▸ **What is being asked**: Output only the lines of the entries that follow, starting at the one with "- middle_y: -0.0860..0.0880" and running down to the one with "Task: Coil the", both included and unchanged.

Extracted data entries
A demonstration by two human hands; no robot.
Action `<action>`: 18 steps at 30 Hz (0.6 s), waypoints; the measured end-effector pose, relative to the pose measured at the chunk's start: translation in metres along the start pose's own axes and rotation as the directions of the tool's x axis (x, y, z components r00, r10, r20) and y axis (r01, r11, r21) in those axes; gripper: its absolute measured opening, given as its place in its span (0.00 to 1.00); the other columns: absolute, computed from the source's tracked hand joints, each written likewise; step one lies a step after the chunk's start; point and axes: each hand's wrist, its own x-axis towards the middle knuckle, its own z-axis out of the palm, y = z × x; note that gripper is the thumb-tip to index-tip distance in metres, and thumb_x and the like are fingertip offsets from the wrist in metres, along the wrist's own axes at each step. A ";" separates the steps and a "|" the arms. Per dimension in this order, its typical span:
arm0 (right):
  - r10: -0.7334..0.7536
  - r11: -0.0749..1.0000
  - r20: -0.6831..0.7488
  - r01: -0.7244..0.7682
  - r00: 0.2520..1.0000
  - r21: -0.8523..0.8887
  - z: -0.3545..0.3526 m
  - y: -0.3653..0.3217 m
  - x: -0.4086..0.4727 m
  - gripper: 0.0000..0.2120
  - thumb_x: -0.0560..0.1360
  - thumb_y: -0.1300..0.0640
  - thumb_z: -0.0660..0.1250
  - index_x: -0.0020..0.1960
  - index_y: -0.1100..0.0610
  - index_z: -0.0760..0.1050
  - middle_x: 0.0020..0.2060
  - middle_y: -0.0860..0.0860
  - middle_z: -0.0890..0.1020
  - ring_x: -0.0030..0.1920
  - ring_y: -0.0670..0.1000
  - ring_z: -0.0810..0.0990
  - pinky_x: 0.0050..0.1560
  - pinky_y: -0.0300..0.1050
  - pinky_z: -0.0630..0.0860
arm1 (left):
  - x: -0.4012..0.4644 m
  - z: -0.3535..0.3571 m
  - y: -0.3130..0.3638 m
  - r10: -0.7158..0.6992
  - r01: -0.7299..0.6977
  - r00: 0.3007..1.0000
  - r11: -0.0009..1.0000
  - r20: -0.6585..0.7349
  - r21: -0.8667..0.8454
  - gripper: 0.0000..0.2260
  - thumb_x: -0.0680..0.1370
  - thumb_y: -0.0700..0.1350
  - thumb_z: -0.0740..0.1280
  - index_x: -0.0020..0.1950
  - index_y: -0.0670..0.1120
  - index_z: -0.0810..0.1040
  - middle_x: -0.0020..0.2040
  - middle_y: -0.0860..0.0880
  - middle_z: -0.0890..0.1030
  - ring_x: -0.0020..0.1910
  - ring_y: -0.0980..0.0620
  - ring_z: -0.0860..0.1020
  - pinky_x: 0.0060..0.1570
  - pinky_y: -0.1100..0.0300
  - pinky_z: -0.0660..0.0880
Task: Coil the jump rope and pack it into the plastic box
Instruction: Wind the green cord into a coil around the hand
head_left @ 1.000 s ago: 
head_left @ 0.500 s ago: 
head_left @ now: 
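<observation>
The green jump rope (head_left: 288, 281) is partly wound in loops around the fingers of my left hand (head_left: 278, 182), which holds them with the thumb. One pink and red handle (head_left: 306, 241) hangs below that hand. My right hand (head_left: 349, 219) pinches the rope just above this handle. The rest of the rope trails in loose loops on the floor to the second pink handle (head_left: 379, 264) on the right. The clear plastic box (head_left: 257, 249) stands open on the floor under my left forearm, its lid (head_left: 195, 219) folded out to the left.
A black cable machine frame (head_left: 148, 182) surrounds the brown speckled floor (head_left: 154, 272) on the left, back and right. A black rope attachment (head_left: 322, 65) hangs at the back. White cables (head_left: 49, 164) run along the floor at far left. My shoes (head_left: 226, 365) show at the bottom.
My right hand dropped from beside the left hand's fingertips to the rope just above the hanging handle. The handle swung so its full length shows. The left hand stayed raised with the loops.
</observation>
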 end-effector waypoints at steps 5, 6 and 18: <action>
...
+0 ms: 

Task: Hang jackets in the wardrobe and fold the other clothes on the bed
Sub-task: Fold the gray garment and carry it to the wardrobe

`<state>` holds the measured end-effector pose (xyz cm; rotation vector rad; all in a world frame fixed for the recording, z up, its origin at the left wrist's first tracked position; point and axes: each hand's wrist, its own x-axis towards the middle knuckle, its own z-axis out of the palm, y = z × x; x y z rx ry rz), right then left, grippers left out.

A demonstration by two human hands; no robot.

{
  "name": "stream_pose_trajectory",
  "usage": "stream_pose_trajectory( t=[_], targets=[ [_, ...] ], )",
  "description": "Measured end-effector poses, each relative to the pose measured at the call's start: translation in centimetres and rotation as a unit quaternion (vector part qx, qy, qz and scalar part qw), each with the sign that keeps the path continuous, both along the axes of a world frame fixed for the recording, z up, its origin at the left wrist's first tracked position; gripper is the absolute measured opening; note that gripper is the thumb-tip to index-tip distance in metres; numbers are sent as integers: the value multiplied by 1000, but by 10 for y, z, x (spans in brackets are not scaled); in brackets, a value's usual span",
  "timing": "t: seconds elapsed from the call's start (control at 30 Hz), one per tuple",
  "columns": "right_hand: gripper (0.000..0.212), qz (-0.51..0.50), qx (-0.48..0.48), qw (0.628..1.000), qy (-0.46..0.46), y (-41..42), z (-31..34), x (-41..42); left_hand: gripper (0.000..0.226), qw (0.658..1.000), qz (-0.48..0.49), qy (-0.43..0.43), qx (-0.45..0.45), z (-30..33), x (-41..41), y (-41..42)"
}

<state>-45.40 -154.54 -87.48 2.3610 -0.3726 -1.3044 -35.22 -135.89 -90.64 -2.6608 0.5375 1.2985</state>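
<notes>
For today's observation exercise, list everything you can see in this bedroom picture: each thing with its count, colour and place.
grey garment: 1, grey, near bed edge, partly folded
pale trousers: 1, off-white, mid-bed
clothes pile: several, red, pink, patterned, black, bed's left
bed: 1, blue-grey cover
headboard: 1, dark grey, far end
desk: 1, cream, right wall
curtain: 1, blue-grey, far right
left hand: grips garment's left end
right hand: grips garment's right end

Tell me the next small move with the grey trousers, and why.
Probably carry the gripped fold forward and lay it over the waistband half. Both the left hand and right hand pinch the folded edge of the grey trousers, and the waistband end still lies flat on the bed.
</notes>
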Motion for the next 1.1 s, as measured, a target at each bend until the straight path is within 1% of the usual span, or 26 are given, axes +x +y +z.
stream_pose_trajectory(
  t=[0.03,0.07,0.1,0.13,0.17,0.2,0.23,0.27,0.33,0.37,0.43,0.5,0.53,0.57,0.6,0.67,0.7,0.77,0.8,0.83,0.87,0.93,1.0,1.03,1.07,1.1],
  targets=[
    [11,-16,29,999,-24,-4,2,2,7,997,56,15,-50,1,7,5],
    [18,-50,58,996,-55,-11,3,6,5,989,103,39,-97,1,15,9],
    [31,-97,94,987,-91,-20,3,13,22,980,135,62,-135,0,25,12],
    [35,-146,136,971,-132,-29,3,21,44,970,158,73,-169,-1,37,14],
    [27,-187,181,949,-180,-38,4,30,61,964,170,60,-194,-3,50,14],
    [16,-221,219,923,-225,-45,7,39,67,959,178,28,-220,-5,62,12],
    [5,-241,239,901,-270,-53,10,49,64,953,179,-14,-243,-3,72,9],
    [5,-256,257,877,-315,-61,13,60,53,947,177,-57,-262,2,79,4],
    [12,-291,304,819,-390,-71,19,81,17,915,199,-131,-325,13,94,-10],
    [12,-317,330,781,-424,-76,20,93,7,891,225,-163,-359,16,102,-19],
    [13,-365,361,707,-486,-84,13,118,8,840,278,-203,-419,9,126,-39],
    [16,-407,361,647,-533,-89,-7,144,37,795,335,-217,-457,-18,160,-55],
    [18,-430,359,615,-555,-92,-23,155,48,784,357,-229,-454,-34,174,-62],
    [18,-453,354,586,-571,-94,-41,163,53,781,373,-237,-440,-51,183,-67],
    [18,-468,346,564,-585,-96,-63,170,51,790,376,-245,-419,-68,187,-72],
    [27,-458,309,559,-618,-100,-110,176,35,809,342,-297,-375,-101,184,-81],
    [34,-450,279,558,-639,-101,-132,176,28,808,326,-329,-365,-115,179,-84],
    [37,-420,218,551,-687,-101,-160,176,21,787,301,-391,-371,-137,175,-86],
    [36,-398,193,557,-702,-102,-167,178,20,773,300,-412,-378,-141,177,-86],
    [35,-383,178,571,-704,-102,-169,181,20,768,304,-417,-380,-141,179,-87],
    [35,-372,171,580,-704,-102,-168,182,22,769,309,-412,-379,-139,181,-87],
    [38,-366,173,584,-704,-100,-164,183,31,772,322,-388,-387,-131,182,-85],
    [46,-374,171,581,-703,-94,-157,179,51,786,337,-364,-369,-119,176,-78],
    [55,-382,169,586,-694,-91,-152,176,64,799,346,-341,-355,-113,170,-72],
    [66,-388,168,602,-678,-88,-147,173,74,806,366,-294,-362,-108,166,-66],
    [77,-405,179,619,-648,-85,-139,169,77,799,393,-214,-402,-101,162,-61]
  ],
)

▸ **Written solution**:
  - middle_y: -0.0860..0.0880
  - middle_z: -0.0890..0.1030
  - ring_x: -0.0020..0.1910
  - ring_y: -0.0980..0.0620
  - ring_z: -0.0860..0.1020
  - pinky_x: 0.0060..0.1570
  - pinky_y: -0.1100..0.0300
  - pinky_z: -0.0660..0.0880
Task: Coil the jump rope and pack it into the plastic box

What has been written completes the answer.